El
14 de septiembre de 1964, fiesta de la Exaltación de la Santa Cruz, se iniciaba
en Roma la tercera sesión del Concilio Vaticano II. Una novedad de esta tercera
etapa conciliar sería su misa de inicio: una solemne concelebración -la primera- en
el altar de la Basílica vaticana presidida por el Papa Pablo VI, acompañado de
24 concelebrantes de las más variadas partes del mundo. Una ceremonia hasta
entonces casi desconocida y que venía a representar como un primer estreno de
la reforma litúrgica en marcha.
El joven sacerdote español, José Luis Martín Descalzo, entonces corresponsal de prensa en la asamblea conciliar, nos ha dejado un sorprendente relato de sus
impresiones sobre tal acontecimiento.
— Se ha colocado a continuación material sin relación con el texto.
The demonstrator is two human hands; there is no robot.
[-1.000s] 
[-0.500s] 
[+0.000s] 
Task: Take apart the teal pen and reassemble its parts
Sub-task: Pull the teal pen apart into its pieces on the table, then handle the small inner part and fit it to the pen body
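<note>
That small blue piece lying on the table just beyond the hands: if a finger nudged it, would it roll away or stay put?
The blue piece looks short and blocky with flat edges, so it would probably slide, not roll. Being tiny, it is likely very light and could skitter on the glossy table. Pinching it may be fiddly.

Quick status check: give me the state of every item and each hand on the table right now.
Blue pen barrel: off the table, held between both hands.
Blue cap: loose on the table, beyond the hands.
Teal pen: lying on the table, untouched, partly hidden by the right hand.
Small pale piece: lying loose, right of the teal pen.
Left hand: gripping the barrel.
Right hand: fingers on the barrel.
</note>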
Con el entusiasmo tan propio del clero de
aquella década, escribe: “¡Dios Santo, y que hubiéramos perdido esta maravilla!
Cierro los ojos-ahora que es de noche- y veo aparecer en mi imaginación la
blanca mesa cuadrada. En torno a ella tienden sus manos 25 hombres, dicen al
unísono las mismas palabras, hacen un único milagro, son una única Iglesia.
¡Dios mío, y que hubiéramos perdido este prodigio!”. A juzgar por los
testimonios gráficos hoy disponibles y cierta objetividad que suele dar el paso del
tiempo, debo confesar que tal celebración está muy lejos de suscitar en mí las
emociones vividas por el padre Martín Descalzo y narradas con candor casi
infantil. En efecto, ese círculo que se cierra sobre sí mismo en torno al
altar-mesa, ¿no era quizá la expresión litúrgica de una Iglesia que comenzaba a mirarse demasiado a sí misma? En todo caso, aun reconociendo el
impacto emocional de quienes vivieron ese momento, la Eucaristía así celebrada
–con la perspectiva de medio siglo transcurrido- me parece escasa en belleza litúrgica y pobre de sentido sagrado.